◆ SOURCE DATA ◆
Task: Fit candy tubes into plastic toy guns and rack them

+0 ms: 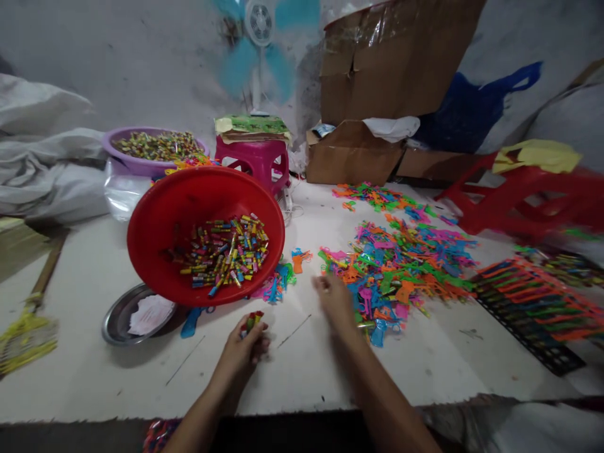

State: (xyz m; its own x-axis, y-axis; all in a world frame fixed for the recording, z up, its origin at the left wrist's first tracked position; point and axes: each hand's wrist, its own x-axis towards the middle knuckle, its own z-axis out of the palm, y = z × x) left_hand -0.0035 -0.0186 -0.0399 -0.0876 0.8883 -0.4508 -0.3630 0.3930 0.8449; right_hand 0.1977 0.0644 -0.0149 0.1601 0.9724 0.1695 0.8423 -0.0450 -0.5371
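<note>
My left hand [245,349] rests on the white sheet with its fingers closed round a small bunch of coloured sticks [251,321]. Just above it a red basin [205,234] leans on its side and holds several small coloured sticks [221,251]. My right hand [333,302] reaches toward a pile of small plastic toy pieces [396,264] in pink, green, blue and orange; the hand is blurred by motion and its fingers look bunched. A few loose toy pieces [278,280] lie between the basin and the pile.
A metal plate with paper [134,314] lies left of the basin. A purple basin of sticks [153,148], a pink stool [255,160], a fan [259,38] and cardboard boxes [372,94] stand behind. A black rack of toys [538,308] and a red stool [523,195] are on the right.
</note>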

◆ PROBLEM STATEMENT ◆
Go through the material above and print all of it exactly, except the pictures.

◆ EXERCISE RESPONSE ◆
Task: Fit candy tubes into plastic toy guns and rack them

+0 ms: 

State: (xyz m; its own x-axis, y-axis; all in a world frame fixed for the recording, z up, its origin at the left wrist's first tracked position; point and axes: each hand's wrist, its own x-axis towards the middle knuckle, its own z-axis out of the palm, y = z × x) left_hand -0.0035 -0.0186 -0.0399 -0.0876 0.8883 -0.4508 -0.3630 0.3930 0.8449; right_hand 0.1977 0.0644 -0.0149 0.1601 0.9724 0.1695 0.8423 -0.0450 -0.5371
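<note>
My left hand [245,349] rests on the white sheet with its fingers closed round a small bunch of coloured sticks [251,321]. Just above it a red basin [205,234] leans on its side and holds several small coloured sticks [221,251]. My right hand [333,302] reaches toward a pile of small plastic toy pieces [396,264] in pink, green, blue and orange; the hand is blurred by motion and its fingers look bunched. A few loose toy pieces [278,280] lie between the basin and the pile.
A metal plate with paper [134,314] lies left of the basin. A purple basin of sticks [153,148], a pink stool [255,160], a fan [259,38] and cardboard boxes [372,94] stand behind. A black rack of toys [538,308] and a red stool [523,195] are on the right.
</note>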

This output completes the exercise.